I wondered if it might help to add Xcode to the TM exclusion list, in the hope that before the day was done I might complete at least one backup. After I did that, the TM pane switched from cleaning up to “preparing” a backup which never came.

Restarting backups

The solution was to disable automatic backups altogether in the TM pane, wait a while, then turn them back on again. TMA then started a countdown to the next backup, for which there was a long period of “preparing backup” which started at 17:22.

TMA then checked for “runtime corruption” of the backup sparse bundle, which took 90 seconds to complete successfully. The sparse bundle was then mounted, and a routine automatic backup occurred. The last ‘incomplete’ backup (from 28 April) was found and deleted, and FSEvents was chosen as the strategy for determining what should be backed up.

The backup performed (which this time omitted Xcode) amounted to 517 MB in 3260 items. Copying started at 17:48:55 and completed at 18:00:45, with the whole backup declared completed at 18:01:45. Following that, Spotlight indexing took place as normal, and Time Machine had apparently recovered. During this backup, the TM pane hopelessly overestimated the time required to complete the backup, at over half an hour.

Conclusions

When a network backup fails in mid-flight, TMA may be left in a deadlocked state in which it’s trying to clean up the failed backup, but can’t do so on its own.
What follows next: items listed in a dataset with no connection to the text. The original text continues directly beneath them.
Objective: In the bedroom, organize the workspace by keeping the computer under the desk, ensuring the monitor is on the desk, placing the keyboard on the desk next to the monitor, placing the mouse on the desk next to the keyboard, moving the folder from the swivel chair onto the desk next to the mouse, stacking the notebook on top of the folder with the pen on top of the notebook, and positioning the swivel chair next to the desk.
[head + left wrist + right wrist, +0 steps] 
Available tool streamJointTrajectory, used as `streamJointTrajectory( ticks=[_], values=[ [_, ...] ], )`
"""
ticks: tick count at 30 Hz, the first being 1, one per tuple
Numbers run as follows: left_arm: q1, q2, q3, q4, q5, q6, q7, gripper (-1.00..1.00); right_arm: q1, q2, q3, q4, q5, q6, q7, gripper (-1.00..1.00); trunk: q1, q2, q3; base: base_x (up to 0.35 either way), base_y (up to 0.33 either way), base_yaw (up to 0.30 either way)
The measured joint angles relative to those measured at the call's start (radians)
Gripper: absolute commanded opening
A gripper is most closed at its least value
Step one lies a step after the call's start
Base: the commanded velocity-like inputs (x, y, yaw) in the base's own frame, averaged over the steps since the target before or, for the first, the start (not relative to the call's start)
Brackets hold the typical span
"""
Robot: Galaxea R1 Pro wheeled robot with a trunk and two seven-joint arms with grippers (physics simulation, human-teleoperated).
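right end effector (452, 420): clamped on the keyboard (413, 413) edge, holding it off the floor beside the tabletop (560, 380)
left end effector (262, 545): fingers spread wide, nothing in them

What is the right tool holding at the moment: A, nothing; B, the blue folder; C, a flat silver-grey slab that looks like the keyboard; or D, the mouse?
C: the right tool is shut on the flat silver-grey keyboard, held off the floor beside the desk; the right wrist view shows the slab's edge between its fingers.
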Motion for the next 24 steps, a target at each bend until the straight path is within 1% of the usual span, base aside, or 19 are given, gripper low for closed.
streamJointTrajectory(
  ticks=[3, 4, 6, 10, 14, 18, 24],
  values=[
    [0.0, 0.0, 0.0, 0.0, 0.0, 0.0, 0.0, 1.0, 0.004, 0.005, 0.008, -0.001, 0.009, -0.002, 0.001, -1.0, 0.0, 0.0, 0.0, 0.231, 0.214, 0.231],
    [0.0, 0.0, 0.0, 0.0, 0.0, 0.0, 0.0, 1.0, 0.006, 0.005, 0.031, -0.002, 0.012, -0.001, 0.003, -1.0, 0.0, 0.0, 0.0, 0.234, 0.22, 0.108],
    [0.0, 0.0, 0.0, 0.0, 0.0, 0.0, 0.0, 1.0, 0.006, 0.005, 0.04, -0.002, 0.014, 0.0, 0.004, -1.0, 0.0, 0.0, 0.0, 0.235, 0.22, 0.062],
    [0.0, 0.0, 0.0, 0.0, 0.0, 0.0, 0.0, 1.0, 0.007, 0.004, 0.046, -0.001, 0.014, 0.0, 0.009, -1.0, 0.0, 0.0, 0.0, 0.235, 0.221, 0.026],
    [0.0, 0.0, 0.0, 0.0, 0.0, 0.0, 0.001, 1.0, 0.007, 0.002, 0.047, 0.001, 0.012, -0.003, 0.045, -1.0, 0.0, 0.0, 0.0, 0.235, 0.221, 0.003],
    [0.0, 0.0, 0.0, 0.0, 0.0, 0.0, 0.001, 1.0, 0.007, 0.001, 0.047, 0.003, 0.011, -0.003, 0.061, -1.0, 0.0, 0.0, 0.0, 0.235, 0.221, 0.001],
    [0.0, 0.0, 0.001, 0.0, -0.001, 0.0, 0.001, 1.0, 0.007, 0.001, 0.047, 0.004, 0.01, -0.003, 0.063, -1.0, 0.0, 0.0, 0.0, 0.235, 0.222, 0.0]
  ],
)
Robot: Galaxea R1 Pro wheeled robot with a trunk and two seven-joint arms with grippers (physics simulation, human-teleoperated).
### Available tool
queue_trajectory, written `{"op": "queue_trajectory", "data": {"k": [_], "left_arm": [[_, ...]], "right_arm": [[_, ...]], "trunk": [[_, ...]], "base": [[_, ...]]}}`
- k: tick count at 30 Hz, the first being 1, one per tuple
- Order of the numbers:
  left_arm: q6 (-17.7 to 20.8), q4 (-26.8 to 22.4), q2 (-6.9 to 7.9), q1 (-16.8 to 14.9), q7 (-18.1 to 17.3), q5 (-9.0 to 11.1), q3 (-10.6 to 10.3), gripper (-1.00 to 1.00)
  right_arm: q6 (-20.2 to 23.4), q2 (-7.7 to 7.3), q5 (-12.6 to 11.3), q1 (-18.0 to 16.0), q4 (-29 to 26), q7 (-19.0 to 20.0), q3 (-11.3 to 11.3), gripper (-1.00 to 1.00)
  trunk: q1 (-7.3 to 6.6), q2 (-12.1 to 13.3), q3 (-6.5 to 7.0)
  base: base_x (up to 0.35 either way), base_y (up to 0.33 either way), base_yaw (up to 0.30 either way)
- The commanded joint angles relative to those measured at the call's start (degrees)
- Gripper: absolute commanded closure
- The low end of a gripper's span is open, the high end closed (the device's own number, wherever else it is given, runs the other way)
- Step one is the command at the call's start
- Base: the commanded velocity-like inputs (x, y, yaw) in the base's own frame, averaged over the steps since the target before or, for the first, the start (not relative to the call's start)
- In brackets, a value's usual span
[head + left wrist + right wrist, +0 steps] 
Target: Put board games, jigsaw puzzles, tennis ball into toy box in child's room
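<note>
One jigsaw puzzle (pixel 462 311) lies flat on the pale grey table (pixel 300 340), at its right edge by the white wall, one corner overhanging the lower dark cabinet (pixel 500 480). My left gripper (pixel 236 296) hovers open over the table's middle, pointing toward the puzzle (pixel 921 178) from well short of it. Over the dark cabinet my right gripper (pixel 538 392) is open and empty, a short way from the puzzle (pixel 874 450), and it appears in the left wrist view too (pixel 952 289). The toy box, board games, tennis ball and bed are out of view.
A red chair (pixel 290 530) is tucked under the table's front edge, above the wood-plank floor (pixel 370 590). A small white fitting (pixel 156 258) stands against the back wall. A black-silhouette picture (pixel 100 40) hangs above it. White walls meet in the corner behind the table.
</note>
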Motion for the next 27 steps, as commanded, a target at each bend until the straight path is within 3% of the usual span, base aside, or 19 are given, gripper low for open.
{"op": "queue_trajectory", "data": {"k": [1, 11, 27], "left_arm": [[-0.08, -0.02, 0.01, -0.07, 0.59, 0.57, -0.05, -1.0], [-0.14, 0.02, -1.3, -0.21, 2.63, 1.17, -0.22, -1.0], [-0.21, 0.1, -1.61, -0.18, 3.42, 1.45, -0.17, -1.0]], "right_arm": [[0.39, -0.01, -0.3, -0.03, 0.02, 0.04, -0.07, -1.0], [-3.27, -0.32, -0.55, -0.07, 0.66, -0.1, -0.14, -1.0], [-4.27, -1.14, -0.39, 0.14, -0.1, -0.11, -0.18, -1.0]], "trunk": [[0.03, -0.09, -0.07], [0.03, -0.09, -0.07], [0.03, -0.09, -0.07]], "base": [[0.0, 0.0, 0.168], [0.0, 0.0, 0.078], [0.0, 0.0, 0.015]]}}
The best way to resume normal backups in such situations is the time-honoured trick of turning TMA off and back on again.

When TMA detects a failed backup, it should automatically check for runtime corruption in the backup sparse bundle. This is extremely reassuring to know, although what it does if the sparse bundle has been damaged is unclear (and I’d rather not discover).

macOS 11.3.1 hasn’t fixed any of the problems with backing up huge file trees such as those found in Xcode, over a network. If those problems are the result of bugs or shortcomings in SMB, then they haven’t changed.

If you have Xcode installed, add it to your TM exclusions list now.